Saint Josémaria Textes du jour

Une nouvelle conversion

Le bienheureux Josémaria écrivit au point 32 de Forge : « S’approcher un tout petit peu plus de Dieu, qu’est‑ce donc sinon être toujours prêt à se convertir, à se corriger de nouveau ; à attendre ses inspirations — les saints désirs qu’Il a fait naître dans notre âme —, et à les mettre en pratique ? »

La conversion est œuvre d'un instant, la sanctification est la tâche de toute la vie. La semence divine de la charité, que Dieu a déposée dans notre âme, aspire à croître, à se manifester en œuvres, à produire des fruits qui répondent à tout moment à ce qui est agréable au Seigneur. Il est indispensable, pour cela, que nous soyons disposés à recommencer, à retrouver dans chaque nouvelle situation de notre vie — la lumière, l'élan de la première conversion. Voilà pourquoi nous devons nous y préparer par un examen profond, en demandant au Seigneur son aide pour mieux Le connaître et mieux nous connaître. Il n'y a pas d'autre chemin pour nous convertir de nouveau.

Quand le Christ passe, 58, 9

Je te conseille d’essayer de revenir parfois… aux débuts de ta « première conversion » : il ne s’agit pas de redevenir enfant, mais cela y ressemble beaucoup. Dans la vie spirituelle, il faut se laisser mener avec une entière confiance, sans peur ni duplicité ; il faut parler avec une clarté absolue de ce que l’on a dans sa tête et dans son âme.

Sillon, 145

La conversion, on y monte par l’humilité, par des sentiers où l’on s’abaisse.

Sillon, 278

Le christianisme n'est pas un chemin commode : il ne suffit pas d'être dans l'Église et de laisser passer les années. Dans notre vie, dans la vie des chrétiens, la première conversion est importante — ce moment unique, dont chacun se souvient, où l'on découvre clairement tout ce que nous demande le Seigneur ; mais plus importantes encore, et plus difficiles, se révèlent les conversions suivantes. Et pour faciliter l'action de la grâce divine à travers les conversions postérieures, il faut garder une âme jeune, invoquer le Seigneur, savoir écouter, avoir découvert ce qui ne va pas, demander pardon.

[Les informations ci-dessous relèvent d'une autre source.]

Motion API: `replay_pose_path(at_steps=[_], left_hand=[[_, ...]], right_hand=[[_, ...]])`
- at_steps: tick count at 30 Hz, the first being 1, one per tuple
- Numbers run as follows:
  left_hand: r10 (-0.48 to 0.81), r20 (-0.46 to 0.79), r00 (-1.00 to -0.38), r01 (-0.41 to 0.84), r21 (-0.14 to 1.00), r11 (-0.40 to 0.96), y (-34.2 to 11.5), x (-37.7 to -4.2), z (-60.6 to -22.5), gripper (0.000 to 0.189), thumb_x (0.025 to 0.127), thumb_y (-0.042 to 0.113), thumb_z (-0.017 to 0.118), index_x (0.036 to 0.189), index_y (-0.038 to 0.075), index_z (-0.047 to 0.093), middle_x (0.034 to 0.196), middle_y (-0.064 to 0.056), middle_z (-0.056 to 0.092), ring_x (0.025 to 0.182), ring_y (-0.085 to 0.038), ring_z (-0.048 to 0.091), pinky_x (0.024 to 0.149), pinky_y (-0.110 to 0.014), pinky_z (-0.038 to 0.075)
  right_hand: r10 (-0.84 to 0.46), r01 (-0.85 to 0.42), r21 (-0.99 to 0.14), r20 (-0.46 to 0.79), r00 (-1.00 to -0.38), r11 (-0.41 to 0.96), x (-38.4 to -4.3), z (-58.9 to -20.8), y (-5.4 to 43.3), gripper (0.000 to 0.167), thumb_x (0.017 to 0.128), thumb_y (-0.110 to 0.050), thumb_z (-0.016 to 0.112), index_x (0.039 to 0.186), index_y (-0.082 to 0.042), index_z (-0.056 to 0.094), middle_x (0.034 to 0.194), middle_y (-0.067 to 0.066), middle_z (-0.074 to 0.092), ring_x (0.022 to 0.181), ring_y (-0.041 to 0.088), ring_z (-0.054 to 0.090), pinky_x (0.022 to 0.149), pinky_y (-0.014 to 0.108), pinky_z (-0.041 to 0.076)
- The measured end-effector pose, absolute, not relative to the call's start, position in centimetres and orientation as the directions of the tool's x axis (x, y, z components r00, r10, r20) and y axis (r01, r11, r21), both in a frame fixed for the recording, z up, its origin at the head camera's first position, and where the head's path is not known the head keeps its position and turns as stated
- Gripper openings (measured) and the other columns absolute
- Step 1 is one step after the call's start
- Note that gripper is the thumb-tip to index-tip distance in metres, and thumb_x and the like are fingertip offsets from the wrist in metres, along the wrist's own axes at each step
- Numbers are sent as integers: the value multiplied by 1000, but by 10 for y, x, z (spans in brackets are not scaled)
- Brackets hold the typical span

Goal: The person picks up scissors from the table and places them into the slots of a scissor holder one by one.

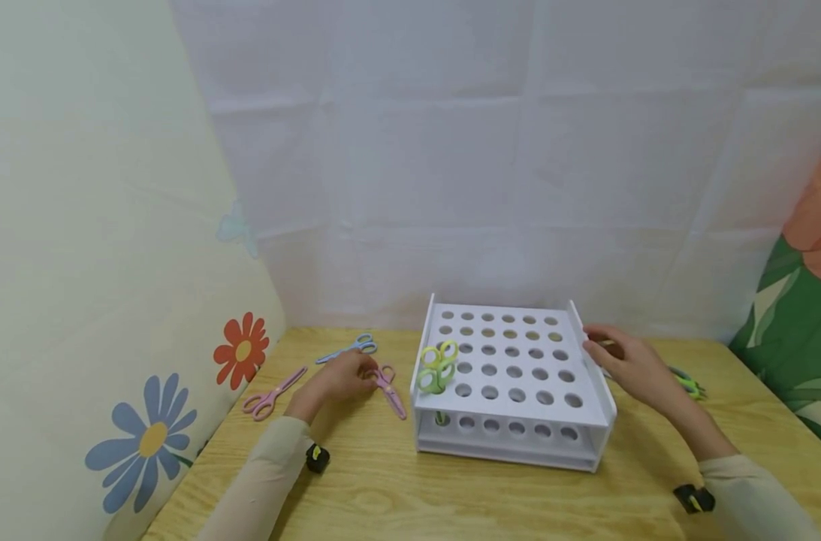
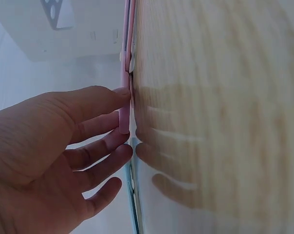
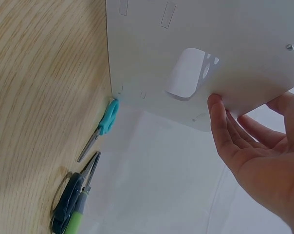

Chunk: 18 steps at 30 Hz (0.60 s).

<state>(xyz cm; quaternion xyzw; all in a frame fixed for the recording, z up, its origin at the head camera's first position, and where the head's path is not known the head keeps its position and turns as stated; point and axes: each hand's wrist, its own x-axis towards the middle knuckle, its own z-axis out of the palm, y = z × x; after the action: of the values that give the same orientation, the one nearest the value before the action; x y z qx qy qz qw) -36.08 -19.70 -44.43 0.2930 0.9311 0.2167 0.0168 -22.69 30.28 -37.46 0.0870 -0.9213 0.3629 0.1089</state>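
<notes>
L hand (image 1: 342, 379) pinches pink scissors (image 1: 388, 396) by the handle, thumb vs index, other fingers spread; scissors just L of white rack (image 1: 526, 383). R hand (image 1: 629, 367) on rack's R wall at top edge, prob. gripping it, thumb side partly hidden. Yellow (image 1: 439, 362) + green scissors (image 1: 438, 388) upright in rack's front-L holes. Blue scissors (image 1: 348, 349) farther L of rack; teal scissors (image 3: 108, 118) R of it.

The left wrist view's top edge cuts off the pink scissors (image 2: 125, 79) and white rack (image 2: 88, 44).
</notes>
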Motion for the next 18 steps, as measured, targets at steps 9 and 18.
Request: replay_pose_path(at_steps=[9, 18], left_hand=[[604, 106, -790, 579, 452, 678, -199, -360, -438, 33, 90, 9, 74, 119, -6, 69, 106, -13, 64, 96, -25, 56, 85, -43, 49], [653, 147, -743, 577, 636, 513, -199, -360, -432, 36, 86, 2, 71, 121, -8, 67, 96, -13, 62, 82, -20, 56, 66, -31, 49]], right_hand=[[-81, -236, -658, 258, -963, 715, -227, -375, 302, 56, 107, -39, 52, 146, 2, 48, 136, 29, 55, 117, 48, 59, 84, 52, 56], [-88, -243, -656, 261, -961, 715, -227, -375, 303, 56, 108, -37, 51, 147, 2, 47, 136, 29, 55, 116, 48, 59, 83, 52, 56]])
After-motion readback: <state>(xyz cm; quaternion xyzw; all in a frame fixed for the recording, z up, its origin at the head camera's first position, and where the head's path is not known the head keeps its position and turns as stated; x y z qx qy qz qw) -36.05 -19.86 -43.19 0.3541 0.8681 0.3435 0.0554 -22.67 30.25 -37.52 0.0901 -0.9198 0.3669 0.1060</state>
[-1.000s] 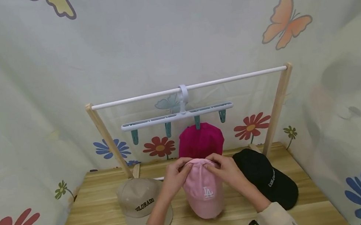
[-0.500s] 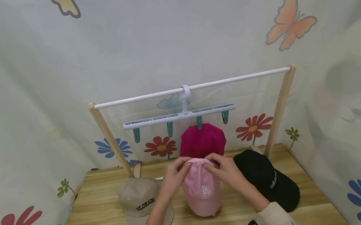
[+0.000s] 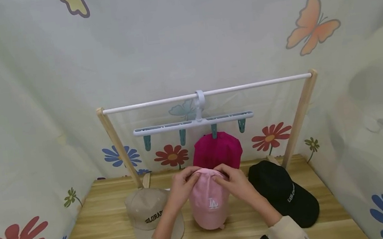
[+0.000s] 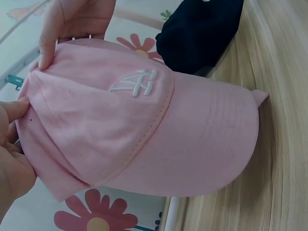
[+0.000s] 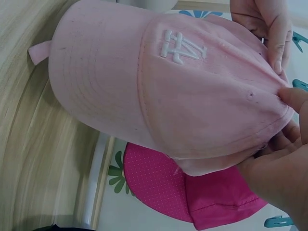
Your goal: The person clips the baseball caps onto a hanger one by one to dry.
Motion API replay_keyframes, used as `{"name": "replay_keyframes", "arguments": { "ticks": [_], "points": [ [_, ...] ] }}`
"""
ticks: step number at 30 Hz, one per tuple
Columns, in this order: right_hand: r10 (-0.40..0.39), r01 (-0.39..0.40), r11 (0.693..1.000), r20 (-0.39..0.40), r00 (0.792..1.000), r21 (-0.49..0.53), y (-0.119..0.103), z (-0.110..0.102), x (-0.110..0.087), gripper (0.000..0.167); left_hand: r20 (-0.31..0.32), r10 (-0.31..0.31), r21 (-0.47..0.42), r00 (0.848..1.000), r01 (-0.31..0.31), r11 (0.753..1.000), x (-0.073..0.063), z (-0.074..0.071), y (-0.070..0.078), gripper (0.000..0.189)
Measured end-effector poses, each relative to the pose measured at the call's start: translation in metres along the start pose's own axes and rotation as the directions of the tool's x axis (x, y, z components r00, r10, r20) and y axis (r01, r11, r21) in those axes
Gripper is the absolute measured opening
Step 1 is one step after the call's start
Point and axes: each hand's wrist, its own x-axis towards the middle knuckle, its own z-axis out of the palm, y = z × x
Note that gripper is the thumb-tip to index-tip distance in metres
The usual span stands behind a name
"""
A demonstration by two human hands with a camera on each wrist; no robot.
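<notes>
Both hands hold a pale pink baseball cap [image 3: 208,202] with a white LA logo, its brim pointing down over the table. The left hand [image 3: 182,186] pinches the top of the crown on one side, thumb in front. Opposite it, the right hand [image 3: 237,183] pinches the crown too. In the left wrist view the cap's crown [image 4: 96,110] is gathered between the two hands; its strap end shows beyond the brim. Behind it, a magenta cap [image 3: 218,150] hangs from a teal clip [image 3: 214,131] on a pale hanger [image 3: 164,129].
A beige cap [image 3: 145,208] lies on the wooden table [image 3: 94,233] at left, and a black cap [image 3: 273,185] at right. The hanger hooks over a white rod [image 3: 258,84] between wooden posts. Several teal clips line the hanger. Flower-printed cloth [image 3: 238,31] surrounds the table.
The pink cap and both hands have shifted slightly left relative to the rack. The grip looks the same, and the head view has turned a little.
</notes>
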Motion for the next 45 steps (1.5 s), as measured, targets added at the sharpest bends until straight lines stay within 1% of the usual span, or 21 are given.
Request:
{"name": "replay_keyframes", "arguments": {
  "ticks": [6,12,16,20,23,26,34,39,45],
  "points": [
    [-0.012,0.012,1.000,0.042,0.999,0.005,-0.002,0.003,0.003,0.022,-0.029,0.012,-0.002,0.999,-0.012,1.000,-0.002,-0.002,-0.001,0.016],
    [-0.008,0.008,1.000,0.055,0.998,0.006,-0.004,0.006,0.004,0.024,-0.046,0.053,0.020,0.998,-0.052,0.998,-0.004,-0.005,-0.002,0.017],
    [0.022,-0.022,1.000,0.037,0.999,-0.002,-0.004,0.008,0.002,0.024,-0.038,0.094,0.049,0.995,-0.092,0.995,-0.003,-0.005,-0.003,0.016],
    [0.061,-0.061,0.998,-0.012,0.998,-0.032,-0.001,0.009,-0.002,0.023,0.005,0.109,0.064,0.994,-0.109,0.992,0.001,-0.004,-0.003,0.016],
    [0.068,-0.069,0.997,-0.033,0.997,-0.034,0.000,0.008,-0.004,0.025,0.033,0.095,0.070,0.995,-0.097,0.993,0.005,-0.003,-0.002,0.017],
    [0.050,-0.051,0.998,-0.025,0.998,-0.028,0.000,0.007,-0.003,0.028,0.030,0.086,0.070,0.996,-0.088,0.994,0.007,-0.003,-0.002,0.017],
    [0.025,-0.025,0.999,-0.013,1.000,-0.030,-0.003,0.007,0.003,0.030,-0.009,0.088,0.053,0.996,-0.088,0.995,0.004,-0.005,0.000,0.016],
    [0.004,-0.005,0.999,-0.015,1.000,-0.036,-0.007,0.010,0.007,0.029,-0.039,0.061,0.023,0.997,-0.060,0.998,0.002,-0.007,0.000,0.017],
    [-0.045,0.042,0.997,-0.035,0.998,-0.064,-0.009,0.012,0.012,0.022,-0.075,0.032,-0.004,0.997,-0.032,0.999,0.000,-0.007,-0.003,0.017]
  ]
}}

Quand le Christ passe, 57, 1

Il nous faut être réellement persuadés que Dieu nous entend, qu'Il est à l'écoute de nos besoins : alors notre cœur se remplira de paix. Pourtant, vivre avec Dieu, c'est indubitablement un risque, parce que le Seigneur ne se contente pas d'un partage: Il veut tout. S'approcher un peu plus de Lui, signifie être disposé à une nouvelle conversion, à un nouveau redressement, être disposé à écouter plus attentivement ses inspirations, les saints désirs qu'Il fait jaillir dans notre âme, et à les mettre en pratique.

Quand le Christ passe, 58, 1

Il faut se décider. On ne peut pas vivre en gardant allumés les deux cierges dont, selon un dicton populaire, tout homme se munit : un pour saint Michel, l'autre pour le diable. Il faut éteindre le cierge du diable. Notre vie doit se consumer en brûlant, tout entière, au service du Seigneur. Si notre désir de sainteté est sincère, si nous sommes assez dociles pour nous abandonner dans les mains de Dieu, tout ira bien. Car Lui, de son coté, est toujours disposé à nous donner sa grâce, et, spécialement maintenant, la grâce d'une nouvelle conversion, d'une amélioration de notre vie de chrétiens.

Quand le Christ passe, 59, 3

D'une manière ou d'une autre, la vie humaine est un perpétuel retour vers la maison de notre Père, à l'aide de la contrition, cette conversion du cœur, qui suppose le désir de changer et la ferme décision d'améliorer notre vie. Cela se traduira, logiquement, par des œuvres de sacrifice et de don de soi. Revenir à la maison du Père au moyen de ce sacrement du pardon où, en confessant nos péchés, nous nous revêtons du Christ et devenons ainsi des frères, membres de la famille de Dieu.

Quand le Christ passe, 64, 7

Nombre de conversions, nombre de décisions de se donner tout entier au service de Dieu ont été précédées d'une rencontre avec Marie. Notre Dame a suscité dans ces âmes un désir de dépassement et elle a stimulé maternellement cette inquiétude ; c'est elle qui les a fait aspirer à un changement, à une vie nouvelle. Voilà comment ce « tout ce qu'Il vous dira, faites‑le », devient réalité : don amoureux, vocation chrétienne qui illumine dès lors toute notre vie personnelle.

Quand le Christ passe, 149, 4

Ne te décourage jamais, parce que le Seigneur est toujours disposé à te donner la grâce nécessaire à cette nouvelle conversion dont tu as besoin pour te hisser jusqu'au plan surnaturel.